Monday, July 29, 2013

Get Your Dirt On

Things I really feel dumb about buying:

*Zucchini (I don't buy this at the store anymore, so I only eat it during the summer)

*Potatoes (this is my first year of growing a bunch.)

*Dirt

Really, is there anything dumber than buying dirt?  I don't think so.  Yesterday I dragged Tom out to Menard's and bought three cubes of dirt. Yes, I said cubes. Instead of those unwieldy and bulky gigantic bags of dirt that weigh fifty pounds, there are now cubes of dirt. Awesome, yes? But still dumb.



Today the plan is to fill the two raised beds with the dirt and plant my fall garden. I bought beets, kale, turnips and radishes from Baker Creek.  I've not done a fall garden before, so I am excited. Not so exciting are the butternut squash vines trying to smother everything.  I shouldn't complain, though, because it's food.

I've already pulled out the spent broccoli plants and one of the zucchini that was being destroyed by the squash bugs. Those things are really annoying!


Raised bed ready for planting, sharing space with the surviving cucumber plant.

One  of the many volunteer butternut squashes.

Wednesday, July 24, 2013

Anything you can do, I can do

Since moving to Chicagoland, I have really struggled with fear of driving on the interstates around here. What if I get lost? What if Iget a flat tire? What if I can't do it? And on and on. Silly, I know, but sometimes fear can get the best of us no matter how ridiculous or dumb it seems to others. Fear is subjective, not objective. Fear is personal, irrational (sometimes) and once you conquer it, fear can shrink and make you wonder why you let something like driving on I-80 make you so nervous.

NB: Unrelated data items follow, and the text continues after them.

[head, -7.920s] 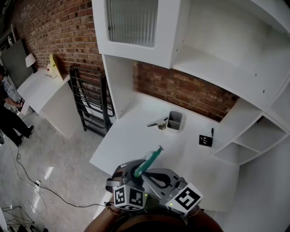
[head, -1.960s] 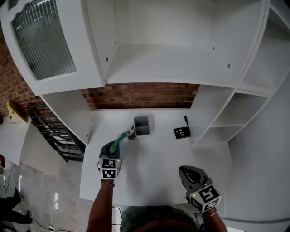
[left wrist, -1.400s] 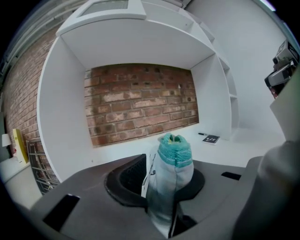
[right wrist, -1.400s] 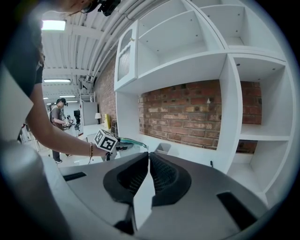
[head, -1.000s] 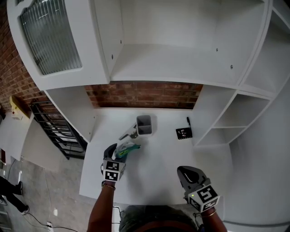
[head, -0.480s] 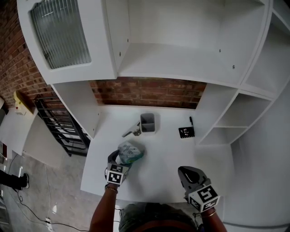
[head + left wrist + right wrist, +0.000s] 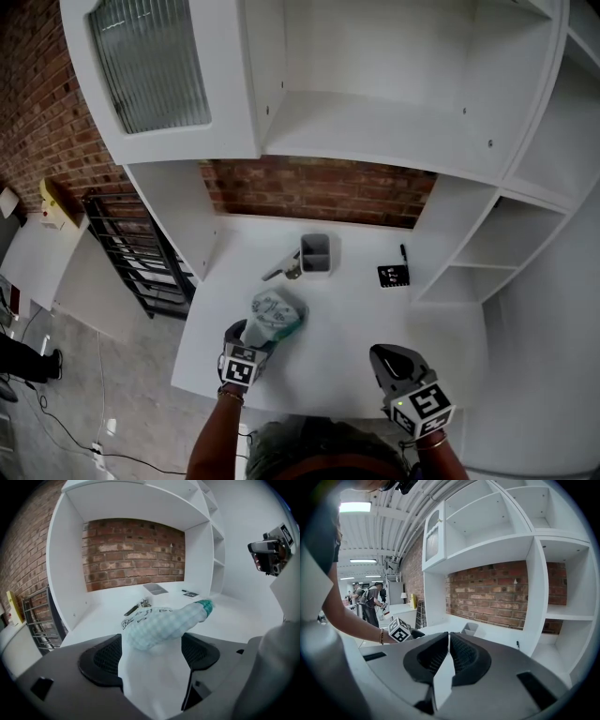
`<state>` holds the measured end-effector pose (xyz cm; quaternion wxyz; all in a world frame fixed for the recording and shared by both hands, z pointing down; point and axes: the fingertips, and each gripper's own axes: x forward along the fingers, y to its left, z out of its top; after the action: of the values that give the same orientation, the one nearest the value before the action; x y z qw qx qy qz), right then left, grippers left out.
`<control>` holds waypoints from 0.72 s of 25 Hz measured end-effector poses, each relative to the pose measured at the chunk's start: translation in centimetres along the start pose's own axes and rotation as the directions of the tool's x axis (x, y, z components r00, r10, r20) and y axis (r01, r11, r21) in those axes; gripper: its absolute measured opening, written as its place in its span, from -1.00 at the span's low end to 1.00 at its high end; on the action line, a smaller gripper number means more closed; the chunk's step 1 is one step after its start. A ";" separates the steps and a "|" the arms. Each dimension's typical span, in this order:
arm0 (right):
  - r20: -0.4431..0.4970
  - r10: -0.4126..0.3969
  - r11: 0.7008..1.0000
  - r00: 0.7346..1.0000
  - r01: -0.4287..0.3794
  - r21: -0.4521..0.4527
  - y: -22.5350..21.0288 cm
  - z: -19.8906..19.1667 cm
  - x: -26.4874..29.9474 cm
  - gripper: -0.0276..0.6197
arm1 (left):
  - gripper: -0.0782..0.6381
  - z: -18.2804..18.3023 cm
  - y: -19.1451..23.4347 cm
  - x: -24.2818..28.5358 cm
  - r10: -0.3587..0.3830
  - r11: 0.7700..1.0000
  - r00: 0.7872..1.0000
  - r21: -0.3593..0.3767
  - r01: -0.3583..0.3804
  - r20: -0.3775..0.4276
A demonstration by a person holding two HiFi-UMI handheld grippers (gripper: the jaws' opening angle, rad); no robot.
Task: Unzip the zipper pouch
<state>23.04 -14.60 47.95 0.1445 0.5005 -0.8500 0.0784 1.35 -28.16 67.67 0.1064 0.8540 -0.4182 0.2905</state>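
Setting: white desk (image 7: 347,319) built into a white shelving unit (image 7: 375,122), brick wall (image 7: 319,192) behind. A grey container (image 7: 316,253) stands near the back, well clear of the work.
Task object: zipper pouch (image 7: 276,316), pale green check with a teal end (image 7: 205,605). It lies on the desk left of centre, near the front edge.
Left gripper: left gripper (image 7: 247,337) sits at the pouch's near end. Its jaws have just been opening and stand wide. The near end lies between them, but the pads (image 7: 107,656) do not look to be pressing on it. I read the pouch as let go and resting on the desk.
Right gripper: right gripper (image 7: 388,358) has its jaws together with nothing between them. It is held over the front right of the desk, well apart from the pouch.
Long axis: runs from the left gripper's jaws toward the back and slightly right. The teal end is the far end, pointing roughly at the container.
Nearer hand: left, at the pouch. The right would have to cross leftward to reach it.
Zipper: slider and teeth are not made out in any view, so I cannot tell which edge carries them.
Step (judged): pouch laid on the desk, unzipping not yet begun.
Next move (judged): one gripper pins an end on that axis. The other finds the pull and draws it along the length.
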 end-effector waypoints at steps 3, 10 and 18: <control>0.006 0.014 1.000 1.000 -0.014 0.004 0.5 0.2 0.2 -0.88 | 0.26 -0.4 0.2 -1.0 0.011 1.000 1.000 -0.016 -0.011 0.006; 0.009 0.068 0.997 0.998 -0.068 -0.023 1.9 0.8 1.4 -0.88 | 0.26 -2.4 1.4 -4.5 0.039 0.994 0.999 -0.102 -0.038 0.008; 0.037 0.148 0.988 0.988 -0.146 -0.058 4.2 2.0 3.5 -0.88 | 0.26 -2.7 2.5 -10.7 0.077 0.987 0.993 -0.150 -0.064 0.085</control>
<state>17.43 -16.04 47.28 0.1346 0.4337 -0.8893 0.0549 -6.81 -21.62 63.47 0.1395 0.8408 -0.4729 0.2235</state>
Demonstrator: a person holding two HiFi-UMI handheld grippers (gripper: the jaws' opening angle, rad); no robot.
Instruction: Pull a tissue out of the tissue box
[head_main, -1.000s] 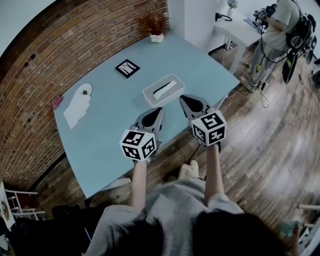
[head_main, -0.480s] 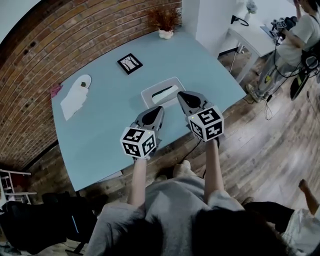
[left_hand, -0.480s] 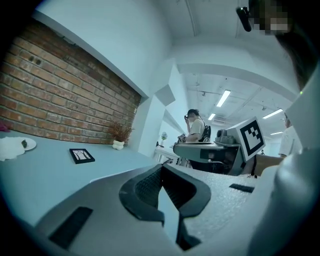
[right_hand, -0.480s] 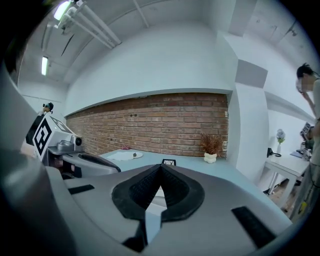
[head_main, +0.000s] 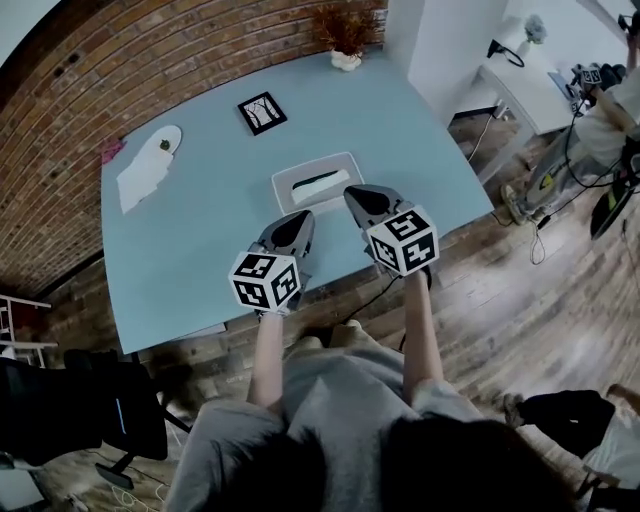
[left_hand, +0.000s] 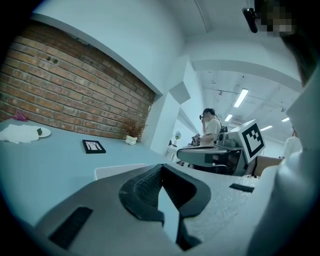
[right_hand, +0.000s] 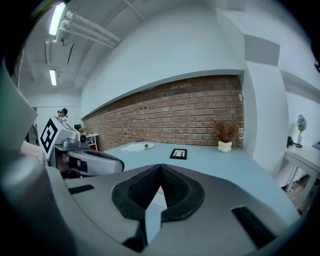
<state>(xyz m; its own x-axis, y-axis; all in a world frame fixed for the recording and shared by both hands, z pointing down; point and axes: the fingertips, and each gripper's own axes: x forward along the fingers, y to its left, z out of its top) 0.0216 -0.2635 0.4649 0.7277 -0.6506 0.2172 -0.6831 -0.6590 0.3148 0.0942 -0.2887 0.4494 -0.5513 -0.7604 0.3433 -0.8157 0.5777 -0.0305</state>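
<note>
Head view is showing the grey left gripper (head_main: 299, 217) and right gripper (head_main: 353, 193) hovering closed and empty beside the white rectangular tissue box (head_main: 340, 167), nothing pulled out yet

This looks like an office-style lab or studio: a long red-brick wall (head_main: 60, 170), a pale blue rectangular tabletop (head_main: 200, 240), a dark wood-plank floor (head_main: 520, 300), ceiling strip lights (left_hand: 241, 97), and a white side desk (head_main: 535, 100) near a person wearing cabled equipment (head_main: 608, 125).
</note>
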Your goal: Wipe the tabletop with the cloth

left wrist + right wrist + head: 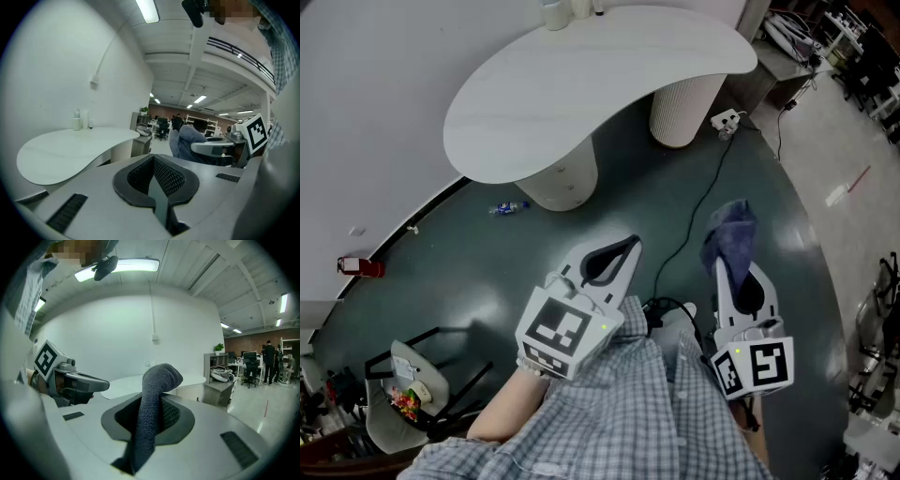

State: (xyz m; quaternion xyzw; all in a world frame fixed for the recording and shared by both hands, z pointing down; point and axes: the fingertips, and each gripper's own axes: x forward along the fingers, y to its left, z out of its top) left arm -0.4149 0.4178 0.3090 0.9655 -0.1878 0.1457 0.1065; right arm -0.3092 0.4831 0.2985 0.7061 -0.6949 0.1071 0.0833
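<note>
Cloth dusky blue-grey; tabletop white; floor dark green; sleeve fine checked (blue lines on white).

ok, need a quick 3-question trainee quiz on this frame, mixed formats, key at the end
1. True or false: the cloth is lying on the white table.
2. Pick one. The left gripper has its jaws:
A. open and empty
B. shut and empty
C. shut on the cloth
3. Fill in: in the head view, both grippers are over the dark ____, short of the table.

Key
1. False. It is pinched in the right gripper and stands up out of its jaws.
2. B.
3. floor.
</note>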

Granted, no one likes to drive on I-80 in the midst of semi trucks and idiot drivers (there are a lot of them in this area, trust me).  The first time I drove to Naperville Amtrak station to pick up my daughter after her visit to friends in Galesburg, I was a nervous wreck.  The entire week before D-Day I was consumed with worry and my stomach felt sick. Yes, I prayed (a lot!) but I never allowed the Holy Spirit to comfort me and take away  my worries, until the day arrived. With my oldest daughter  beside me and the boys safely at a friend's house, I headed out, white-knuckled but fairly calm.

And guess what? It was okay. Everything was okay. Even despite a couple of wrong turns in Naperville (stupid GPS) we still made it to the station and even found a place to park, not an easy task, let me tell you.

I did it.  And today I did it again. I had to drive to La Porte in order to close a bank account, and it was an hour long drive. I could have avoided the interstates, but as Emily said, it would be good practice to follow the GPS. So I did.

And guess what? It was okay. It was fine. No problems at all. I didn't even have sore hands when we got home!

Saturday morning I will again be heading to Naperville with Emily, and this time, it will be okay.

I know I can do it.

Tuesday, July 23, 2013

And....she's back

I've really neglected this spot! I always have good intentions, but then life gets in the way and posting on here slips my mind.

Summer has been awesome, as it always is. I love the hot weather! I get such a sense of accomplishment seeing everything I planted grow and produce, and I don't even mind picking off all of those Japanese beetles. The ugly grey squash bugs, though, are something altogether different. I don't want to touch them. So gross!

The three boys spent 10 days with their grandparents at the beginning of July. They had a blast, but it was hard for me at first. For a day or two I could only wander around, at a loss. It was so quiet and the house stayed clean. Amazing!  Once I got used to the quiet and the fact that I didn't have to do all that mom stuff constantly, it was nice. I was able to work on my book and really make some process on it. Go me!  

Now I know what parents with only 2 kids (teenage) experience. Wow! Easy street for sure.  Ha ha, no , not easy, just different. 

I missed my little boys, though, and I wouldn't want to be without them.